En cierta ocasión asistí a una exhibición de casetes de televisión y me llamó la atención lo voluminoso y caro que era el equipo auxiliar necesario para decodificar la cinta, llevar el sonido hasta los altavoces y proyectar la imagen sobre la pantalla. No hay duda de que las mejoras vendrán por el lado de la miniaturización y de la mayor complejidad, que es el mismo proceso que en años recientes nos ha proporcionado radios, cámaras, computadores y satélites más pequeños y compactos. Es posible que el equipo auxiliar disminuya de tamaño y desaparezca. La casete se convertirá en un objeto autónomo que contenga la cinta y todos los mecanismos necesarios para producir el sonido y la imagen. La miniaturización hará que aquélla sea cada vez más manejable y ligera, casa hasta poderla llevar bajo el brazo. Y su funcionamiento requerirá también cada vez menos energía, llegando a no consumir prácticamente ninguna.
Una casete ordinaria produce sonidos y proyecta luz, porque ese es precisamente su propósito. Pero ¿por qué invadir la esfera de otras personas ajenas a ellos? La casete ideal sería visible y audible para la persona que la está utilizando, y para nadie más. Las que hoy existen necesitan una serie de mandos: un botón de encendido y apagado y otros para regular el color, el volumen, el brillo, el contraste… La dirección del cambio será hacia una simplificación de los controles. En último término habrá un solo botón…, o ninguno.
Cabría imaginar una casete que estuviese siempre perfectamente ajustada; que empezara a funcionar en cuanto uno la mirara; que se parara en cuanto uno dejara de mirarla; que pudiera avanzar o retroceder deprisa o despacio, a saltos o con repeticiones, a placer del usuario. Qué duda cabe que ése es el aparato de nuestros sueños: una casete que puede contener información sobre infinitos temas; que es autónoma, manejable, parsimoniosa en el consumo de energía, perfectamente privada y sometida en gran medida al control de la voluntad. ¿Será sólo un sueño? ¿Tendremos algún día una casete así? La respuesta es un sí rotundo. No es que la vayamos a tener algún día, es que la tenemos ya; para ser más exactos: existe desde hace siglos. El ideal que he descrito es la palabra impresa: el libro, la revista, un objeto ligero, privado y manipulable a voluntad.
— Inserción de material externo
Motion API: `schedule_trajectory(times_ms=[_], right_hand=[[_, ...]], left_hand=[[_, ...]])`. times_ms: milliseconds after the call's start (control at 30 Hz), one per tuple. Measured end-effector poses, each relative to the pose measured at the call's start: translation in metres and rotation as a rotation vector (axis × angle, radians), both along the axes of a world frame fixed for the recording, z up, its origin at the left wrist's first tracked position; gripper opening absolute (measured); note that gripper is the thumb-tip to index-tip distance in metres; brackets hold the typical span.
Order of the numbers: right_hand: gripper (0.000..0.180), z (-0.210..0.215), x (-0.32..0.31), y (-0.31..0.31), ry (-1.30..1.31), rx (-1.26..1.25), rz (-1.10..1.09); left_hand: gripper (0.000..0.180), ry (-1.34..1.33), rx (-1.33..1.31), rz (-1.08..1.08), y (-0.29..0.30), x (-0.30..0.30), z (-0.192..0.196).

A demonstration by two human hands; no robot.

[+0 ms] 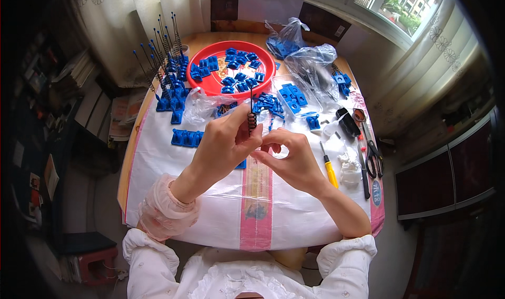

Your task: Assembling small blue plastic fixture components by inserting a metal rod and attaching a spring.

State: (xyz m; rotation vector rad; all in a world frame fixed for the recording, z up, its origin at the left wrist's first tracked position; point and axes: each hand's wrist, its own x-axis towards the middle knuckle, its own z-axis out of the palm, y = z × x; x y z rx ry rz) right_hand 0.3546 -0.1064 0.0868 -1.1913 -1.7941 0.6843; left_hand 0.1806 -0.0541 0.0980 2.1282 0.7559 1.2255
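My left hand [227, 141] is raised over the middle of the table and pinches a thin dark metal rod with a coiled spring [252, 119] standing upright from its fingertips. My right hand [288, 154] is beside it, its fingertips touching the left hand's just below the spring; whether it grips a small part of its own is hidden. A small blue plastic piece [241, 164] shows under the left hand. Behind the hands stands a red round tray [210, 83] holding several blue plastic clips [239, 70].
Assembled blue clips with upright rods [169, 80] stand at the back left. Clear plastic bags [310, 62] with more blue parts lie at the back right. A yellow-handled screwdriver [330, 168], scissors [371, 149] and a black object [347, 121] lie on the right. A white and pink cover [210, 215] drapes the table.
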Motion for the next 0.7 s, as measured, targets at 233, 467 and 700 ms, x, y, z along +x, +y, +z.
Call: schedule_trajectory(times_ms=[233,467,700], right_hand=[[0.013,-0.008,0.004,0.001,0.039,0.007,-0.032],[0.012,-0.005,0.020,0.001,0.087,0.023,-0.096],[0.009,0.018,0.057,0.004,0.111,0.062,-0.190]], left_hand=[[0.018,0.035,-0.005,-0.017,-0.002,0.007,-0.008],[0.019,0.029,-0.030,-0.106,0.003,0.017,-0.003],[0.013,0.287,0.025,-0.042,0.071,0.026,-0.054]])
¿Piensa usted que el libro, a diferencia de la casete, no produce sonido
e imágenes? Pues se equivoca.
Es imposible leer sin oír las palabras en la mente y sin ver las
imágenes que producen. Y con la ventaja de que son sonidos e imágenes
propios, no inventados por otros. Las imágenes y el sonido que ofrecen
todos los demás medios de entretenimiento son “congelados”, y tienen un
nivel de detalle que mejora con el avance de la tecnología. El resultado
es que los medios exigen cada vez menos del usuario. Incluso se insertan
cuñas musicales y risas pregrabadas para facilitar determinadas
emociones en el cliente sin esfuerzo de su parte. La persona a quien le
cuesta leer (y a la mayoría le cuesta) recurrirá a estos productos
“congelados”, y seguirá siendo un espectador pasivo.
La palabra impresa, por el contrario, presenta un mínimo de información.
Todo lo demás tiene que ponerlo el lector: la entonación de las
palabras, la expresión de los rostros, la acción y el escenario han de
ser extraídos de estas sartas de símbolos en blanco y negro. El libro es
una empresa compartida entre el escritor y el lector, como ninguna otra
forma de comunicación puede serlo.
Si usted pertenece a esa pequeña y afortunada minoría para quienes la lectura es fácil y agradable, el libro, en cualquiera de sus manifestaciones, le será irreemplazable e indestructible, porque exige participación. Por agradable que sea el papel de espectador, participar siempre es mejor.